▶ **Work instruction**: Go to the line in the entries below that holds "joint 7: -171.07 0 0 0" and repeat exactly from there through the line that holds "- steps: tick", inclusive.

▶ **Source data**:
○ ○ ○

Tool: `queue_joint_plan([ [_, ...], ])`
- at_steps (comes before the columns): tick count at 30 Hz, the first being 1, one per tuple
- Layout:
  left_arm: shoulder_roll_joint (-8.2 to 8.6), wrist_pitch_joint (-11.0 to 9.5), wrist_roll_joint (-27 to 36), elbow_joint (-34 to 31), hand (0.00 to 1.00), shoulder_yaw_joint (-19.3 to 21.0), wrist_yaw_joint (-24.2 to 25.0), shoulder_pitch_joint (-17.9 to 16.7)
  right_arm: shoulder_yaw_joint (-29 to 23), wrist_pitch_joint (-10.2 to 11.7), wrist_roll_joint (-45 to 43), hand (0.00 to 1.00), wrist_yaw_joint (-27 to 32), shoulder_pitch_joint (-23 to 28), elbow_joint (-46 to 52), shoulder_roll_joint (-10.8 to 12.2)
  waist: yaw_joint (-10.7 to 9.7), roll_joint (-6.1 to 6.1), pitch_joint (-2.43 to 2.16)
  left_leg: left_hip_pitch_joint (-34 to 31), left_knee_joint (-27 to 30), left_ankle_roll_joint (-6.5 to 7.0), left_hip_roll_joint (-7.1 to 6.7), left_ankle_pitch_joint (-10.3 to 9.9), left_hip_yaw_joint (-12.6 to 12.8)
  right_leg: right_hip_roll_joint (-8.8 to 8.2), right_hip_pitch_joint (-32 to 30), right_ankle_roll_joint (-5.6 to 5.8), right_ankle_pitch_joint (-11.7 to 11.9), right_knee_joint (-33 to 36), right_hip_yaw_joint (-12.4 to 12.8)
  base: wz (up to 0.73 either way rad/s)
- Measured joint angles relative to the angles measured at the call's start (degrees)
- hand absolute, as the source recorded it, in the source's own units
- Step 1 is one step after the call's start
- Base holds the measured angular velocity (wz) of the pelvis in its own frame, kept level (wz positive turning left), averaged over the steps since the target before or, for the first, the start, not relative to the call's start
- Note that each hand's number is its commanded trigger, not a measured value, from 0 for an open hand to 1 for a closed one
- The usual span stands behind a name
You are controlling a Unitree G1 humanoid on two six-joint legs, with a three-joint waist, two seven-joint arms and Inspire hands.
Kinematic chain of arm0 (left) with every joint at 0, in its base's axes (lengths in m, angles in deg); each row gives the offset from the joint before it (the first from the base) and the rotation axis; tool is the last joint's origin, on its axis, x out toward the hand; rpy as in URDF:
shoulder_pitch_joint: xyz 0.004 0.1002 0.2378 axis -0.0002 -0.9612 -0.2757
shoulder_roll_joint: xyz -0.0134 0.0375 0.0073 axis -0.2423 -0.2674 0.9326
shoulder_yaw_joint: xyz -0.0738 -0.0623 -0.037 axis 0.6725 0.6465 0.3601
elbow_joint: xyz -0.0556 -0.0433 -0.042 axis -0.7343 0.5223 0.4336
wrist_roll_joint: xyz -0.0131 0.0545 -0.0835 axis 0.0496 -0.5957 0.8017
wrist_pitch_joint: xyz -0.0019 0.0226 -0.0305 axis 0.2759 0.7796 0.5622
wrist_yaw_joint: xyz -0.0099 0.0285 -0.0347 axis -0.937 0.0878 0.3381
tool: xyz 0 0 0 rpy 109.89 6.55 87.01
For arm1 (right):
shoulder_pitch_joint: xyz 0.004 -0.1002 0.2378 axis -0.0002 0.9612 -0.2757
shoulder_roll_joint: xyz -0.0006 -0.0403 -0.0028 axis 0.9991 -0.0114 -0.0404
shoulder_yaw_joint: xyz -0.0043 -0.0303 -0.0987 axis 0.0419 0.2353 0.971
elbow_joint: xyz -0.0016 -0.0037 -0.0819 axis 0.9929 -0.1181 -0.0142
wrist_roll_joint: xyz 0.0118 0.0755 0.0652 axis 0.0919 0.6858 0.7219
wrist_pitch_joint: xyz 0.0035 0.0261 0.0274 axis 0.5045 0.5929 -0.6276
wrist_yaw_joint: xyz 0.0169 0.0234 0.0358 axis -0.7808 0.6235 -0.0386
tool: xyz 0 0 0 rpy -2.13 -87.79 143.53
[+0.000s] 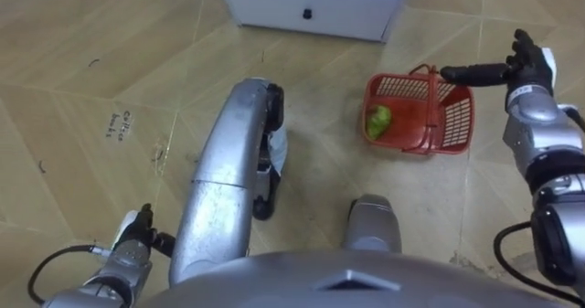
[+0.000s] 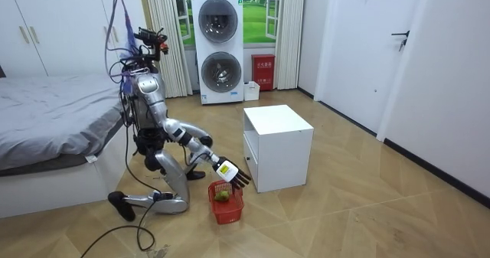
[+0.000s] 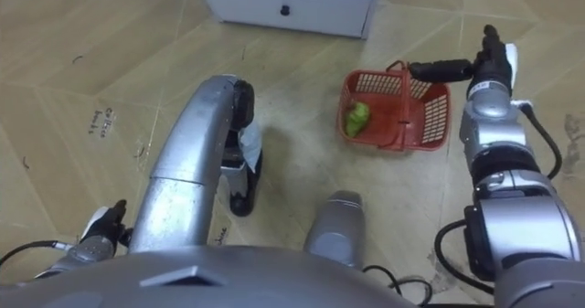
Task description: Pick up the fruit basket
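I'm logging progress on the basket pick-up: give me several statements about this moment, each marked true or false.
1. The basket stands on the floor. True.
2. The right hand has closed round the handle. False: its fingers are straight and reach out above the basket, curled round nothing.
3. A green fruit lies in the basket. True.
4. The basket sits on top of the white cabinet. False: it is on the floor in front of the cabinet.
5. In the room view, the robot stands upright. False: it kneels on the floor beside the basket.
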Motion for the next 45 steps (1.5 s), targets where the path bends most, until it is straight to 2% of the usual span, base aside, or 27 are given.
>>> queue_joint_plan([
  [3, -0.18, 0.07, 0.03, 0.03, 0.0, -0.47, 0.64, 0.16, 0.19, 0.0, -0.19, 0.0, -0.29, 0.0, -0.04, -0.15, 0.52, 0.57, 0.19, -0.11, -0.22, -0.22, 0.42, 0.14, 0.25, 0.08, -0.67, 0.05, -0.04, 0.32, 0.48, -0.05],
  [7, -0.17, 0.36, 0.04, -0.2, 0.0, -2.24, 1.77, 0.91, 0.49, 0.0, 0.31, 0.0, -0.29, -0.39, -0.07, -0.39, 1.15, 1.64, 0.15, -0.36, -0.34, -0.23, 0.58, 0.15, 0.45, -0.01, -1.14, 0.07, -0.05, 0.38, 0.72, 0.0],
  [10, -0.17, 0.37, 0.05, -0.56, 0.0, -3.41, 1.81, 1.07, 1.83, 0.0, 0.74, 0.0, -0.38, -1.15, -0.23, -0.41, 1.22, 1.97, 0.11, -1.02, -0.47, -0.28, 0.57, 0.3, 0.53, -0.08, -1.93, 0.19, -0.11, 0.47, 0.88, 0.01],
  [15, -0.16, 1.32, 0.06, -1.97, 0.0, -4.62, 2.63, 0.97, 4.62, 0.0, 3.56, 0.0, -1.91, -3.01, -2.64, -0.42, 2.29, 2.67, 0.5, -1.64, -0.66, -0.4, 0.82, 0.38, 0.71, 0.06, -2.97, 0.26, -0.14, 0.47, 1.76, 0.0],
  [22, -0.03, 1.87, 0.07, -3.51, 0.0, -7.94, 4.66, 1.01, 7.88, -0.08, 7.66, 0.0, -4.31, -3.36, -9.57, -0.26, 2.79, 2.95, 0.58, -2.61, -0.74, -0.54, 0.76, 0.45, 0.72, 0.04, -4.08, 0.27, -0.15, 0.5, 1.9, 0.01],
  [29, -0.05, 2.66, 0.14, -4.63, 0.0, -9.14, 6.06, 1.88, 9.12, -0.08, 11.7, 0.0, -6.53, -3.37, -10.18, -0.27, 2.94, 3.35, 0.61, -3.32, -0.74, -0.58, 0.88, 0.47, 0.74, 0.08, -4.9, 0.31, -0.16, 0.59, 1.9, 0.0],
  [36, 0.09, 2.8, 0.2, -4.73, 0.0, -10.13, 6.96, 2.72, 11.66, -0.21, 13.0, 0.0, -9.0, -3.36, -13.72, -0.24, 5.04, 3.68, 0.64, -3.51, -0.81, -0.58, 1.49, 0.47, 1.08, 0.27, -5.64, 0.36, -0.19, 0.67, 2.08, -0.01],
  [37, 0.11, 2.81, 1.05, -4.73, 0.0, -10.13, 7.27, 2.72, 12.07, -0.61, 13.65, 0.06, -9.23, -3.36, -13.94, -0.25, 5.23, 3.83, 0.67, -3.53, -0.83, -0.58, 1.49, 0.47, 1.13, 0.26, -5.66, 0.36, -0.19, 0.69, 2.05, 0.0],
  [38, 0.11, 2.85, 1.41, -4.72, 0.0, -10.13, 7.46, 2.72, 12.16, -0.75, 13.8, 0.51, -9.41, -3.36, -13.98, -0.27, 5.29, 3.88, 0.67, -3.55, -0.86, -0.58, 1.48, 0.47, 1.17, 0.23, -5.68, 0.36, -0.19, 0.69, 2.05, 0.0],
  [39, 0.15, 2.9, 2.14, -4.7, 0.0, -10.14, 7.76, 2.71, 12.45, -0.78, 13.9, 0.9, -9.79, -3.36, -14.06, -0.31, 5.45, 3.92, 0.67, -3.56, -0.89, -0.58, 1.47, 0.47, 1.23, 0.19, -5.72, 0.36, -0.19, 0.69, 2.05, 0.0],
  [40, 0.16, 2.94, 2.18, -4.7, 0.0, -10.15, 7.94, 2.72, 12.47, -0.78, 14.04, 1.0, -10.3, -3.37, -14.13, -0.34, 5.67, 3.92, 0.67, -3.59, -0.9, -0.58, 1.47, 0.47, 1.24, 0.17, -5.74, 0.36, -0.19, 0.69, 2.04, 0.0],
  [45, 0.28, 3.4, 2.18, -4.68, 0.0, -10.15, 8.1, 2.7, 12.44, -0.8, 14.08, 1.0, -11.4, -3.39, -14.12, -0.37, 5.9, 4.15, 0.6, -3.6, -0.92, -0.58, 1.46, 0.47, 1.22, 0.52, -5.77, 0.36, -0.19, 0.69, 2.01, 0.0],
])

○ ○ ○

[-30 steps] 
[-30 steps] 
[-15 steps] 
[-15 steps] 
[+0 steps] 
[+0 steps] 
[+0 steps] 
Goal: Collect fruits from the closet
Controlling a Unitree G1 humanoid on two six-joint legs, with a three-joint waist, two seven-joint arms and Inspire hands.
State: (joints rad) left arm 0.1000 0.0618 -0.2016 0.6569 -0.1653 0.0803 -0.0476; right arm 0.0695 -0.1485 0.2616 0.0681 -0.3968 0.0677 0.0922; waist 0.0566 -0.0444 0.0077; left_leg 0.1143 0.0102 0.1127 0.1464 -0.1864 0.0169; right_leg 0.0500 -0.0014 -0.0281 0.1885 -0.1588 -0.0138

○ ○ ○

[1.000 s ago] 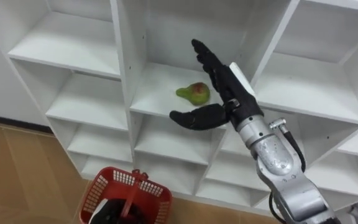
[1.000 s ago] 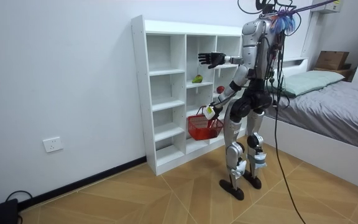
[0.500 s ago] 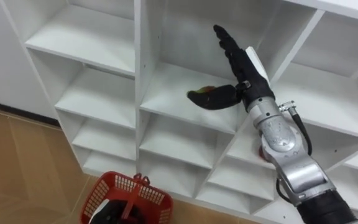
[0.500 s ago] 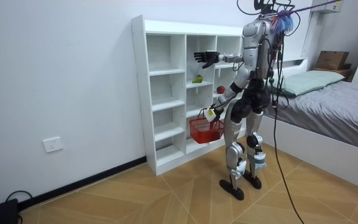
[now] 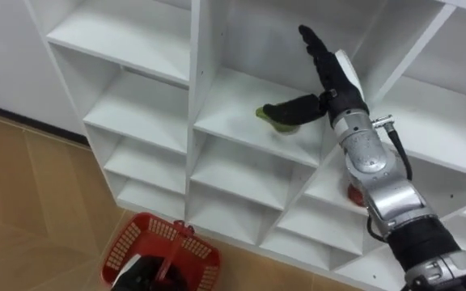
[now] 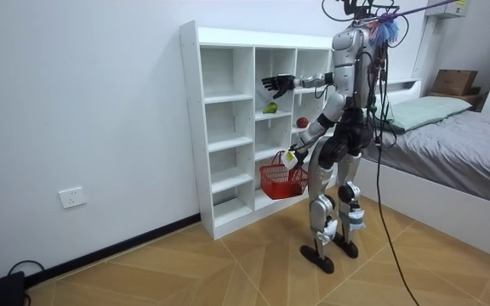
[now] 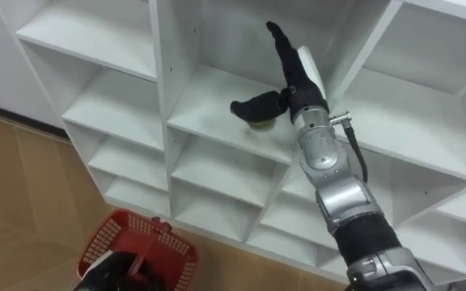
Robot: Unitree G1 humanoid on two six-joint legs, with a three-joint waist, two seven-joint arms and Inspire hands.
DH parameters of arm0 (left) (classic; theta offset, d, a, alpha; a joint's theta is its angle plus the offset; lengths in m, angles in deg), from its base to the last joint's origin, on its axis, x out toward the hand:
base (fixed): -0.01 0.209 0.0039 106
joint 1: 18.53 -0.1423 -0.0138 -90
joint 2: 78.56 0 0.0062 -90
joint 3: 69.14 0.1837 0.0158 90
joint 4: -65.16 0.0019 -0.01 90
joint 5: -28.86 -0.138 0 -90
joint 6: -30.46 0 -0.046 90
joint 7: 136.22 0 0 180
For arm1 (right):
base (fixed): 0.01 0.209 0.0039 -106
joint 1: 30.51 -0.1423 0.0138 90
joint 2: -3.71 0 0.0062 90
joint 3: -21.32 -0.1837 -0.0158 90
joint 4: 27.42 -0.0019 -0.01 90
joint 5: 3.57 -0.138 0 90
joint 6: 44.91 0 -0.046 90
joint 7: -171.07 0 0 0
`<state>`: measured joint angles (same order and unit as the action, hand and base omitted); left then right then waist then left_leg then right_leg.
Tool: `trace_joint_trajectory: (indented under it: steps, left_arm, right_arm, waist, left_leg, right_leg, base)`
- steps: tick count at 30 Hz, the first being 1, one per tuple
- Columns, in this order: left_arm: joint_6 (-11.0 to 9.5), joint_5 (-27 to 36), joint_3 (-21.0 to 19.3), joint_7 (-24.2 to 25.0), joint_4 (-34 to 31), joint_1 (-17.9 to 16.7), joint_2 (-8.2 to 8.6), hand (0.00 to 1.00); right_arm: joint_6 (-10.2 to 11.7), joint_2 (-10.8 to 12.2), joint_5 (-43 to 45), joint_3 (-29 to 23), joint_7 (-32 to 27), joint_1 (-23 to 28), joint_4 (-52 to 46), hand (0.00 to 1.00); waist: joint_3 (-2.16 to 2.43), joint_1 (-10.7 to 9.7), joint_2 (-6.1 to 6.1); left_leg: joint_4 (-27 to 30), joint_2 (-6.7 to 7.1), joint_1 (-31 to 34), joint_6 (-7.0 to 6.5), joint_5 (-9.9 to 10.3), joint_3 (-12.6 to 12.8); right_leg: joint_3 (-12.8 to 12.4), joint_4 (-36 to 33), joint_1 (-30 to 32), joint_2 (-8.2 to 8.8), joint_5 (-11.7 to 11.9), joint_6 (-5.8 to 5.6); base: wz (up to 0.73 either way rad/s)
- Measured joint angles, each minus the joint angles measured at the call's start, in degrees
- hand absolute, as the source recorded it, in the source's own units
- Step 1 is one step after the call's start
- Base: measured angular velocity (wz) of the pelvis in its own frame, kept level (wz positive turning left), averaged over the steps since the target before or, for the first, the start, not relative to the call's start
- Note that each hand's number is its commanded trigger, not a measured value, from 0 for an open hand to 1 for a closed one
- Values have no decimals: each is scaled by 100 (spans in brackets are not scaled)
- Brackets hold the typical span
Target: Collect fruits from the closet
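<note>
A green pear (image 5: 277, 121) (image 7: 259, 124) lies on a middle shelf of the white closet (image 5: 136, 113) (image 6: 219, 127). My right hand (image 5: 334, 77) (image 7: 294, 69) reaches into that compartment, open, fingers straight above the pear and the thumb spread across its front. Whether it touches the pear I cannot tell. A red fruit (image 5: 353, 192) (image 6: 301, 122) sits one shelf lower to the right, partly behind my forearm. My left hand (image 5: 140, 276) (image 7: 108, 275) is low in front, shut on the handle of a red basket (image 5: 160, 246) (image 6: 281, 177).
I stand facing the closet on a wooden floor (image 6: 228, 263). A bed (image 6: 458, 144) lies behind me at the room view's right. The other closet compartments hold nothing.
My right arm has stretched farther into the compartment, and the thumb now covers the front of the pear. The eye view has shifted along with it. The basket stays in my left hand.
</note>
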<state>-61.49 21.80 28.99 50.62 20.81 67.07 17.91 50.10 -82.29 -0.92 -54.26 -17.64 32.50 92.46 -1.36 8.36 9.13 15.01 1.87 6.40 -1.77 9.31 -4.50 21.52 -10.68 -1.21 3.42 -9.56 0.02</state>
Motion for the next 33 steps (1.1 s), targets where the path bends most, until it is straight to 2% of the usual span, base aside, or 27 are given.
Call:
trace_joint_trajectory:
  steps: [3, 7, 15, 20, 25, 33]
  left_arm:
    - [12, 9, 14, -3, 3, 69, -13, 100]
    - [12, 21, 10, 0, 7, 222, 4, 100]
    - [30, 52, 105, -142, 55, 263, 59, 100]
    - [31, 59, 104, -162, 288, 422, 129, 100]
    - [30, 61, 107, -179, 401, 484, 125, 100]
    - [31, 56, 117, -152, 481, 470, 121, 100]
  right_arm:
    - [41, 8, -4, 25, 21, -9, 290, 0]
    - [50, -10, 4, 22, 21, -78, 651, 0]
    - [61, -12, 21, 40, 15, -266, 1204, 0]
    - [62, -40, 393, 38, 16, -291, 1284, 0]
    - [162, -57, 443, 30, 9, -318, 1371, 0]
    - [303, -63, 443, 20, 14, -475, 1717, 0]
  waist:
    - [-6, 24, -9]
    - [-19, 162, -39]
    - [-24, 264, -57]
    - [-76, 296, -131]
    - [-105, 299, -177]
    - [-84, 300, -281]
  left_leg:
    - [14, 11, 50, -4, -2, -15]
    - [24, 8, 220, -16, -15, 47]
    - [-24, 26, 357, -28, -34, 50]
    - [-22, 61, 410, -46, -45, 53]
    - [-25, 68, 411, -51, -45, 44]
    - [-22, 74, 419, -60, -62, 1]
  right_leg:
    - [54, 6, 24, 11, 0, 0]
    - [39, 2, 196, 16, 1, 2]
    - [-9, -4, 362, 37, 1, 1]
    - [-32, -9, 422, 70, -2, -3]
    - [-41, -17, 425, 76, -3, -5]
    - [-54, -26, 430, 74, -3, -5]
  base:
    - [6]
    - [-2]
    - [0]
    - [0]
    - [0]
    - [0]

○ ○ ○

▶ **Solution to the problem**:
joint 7: -171.07 0 0 0
`<state>`: measured joint angles (same order and unit as the action, hand and base omitted); left then right then waist then left_leg then right_leg.
Tool: `trace_joint_trajectory: (indented under it: steps, left_arm, right_arm, waist, left_leg, right_leg, base)`
- steps: tick count at 30 Hz, the first being 1, one per tuple

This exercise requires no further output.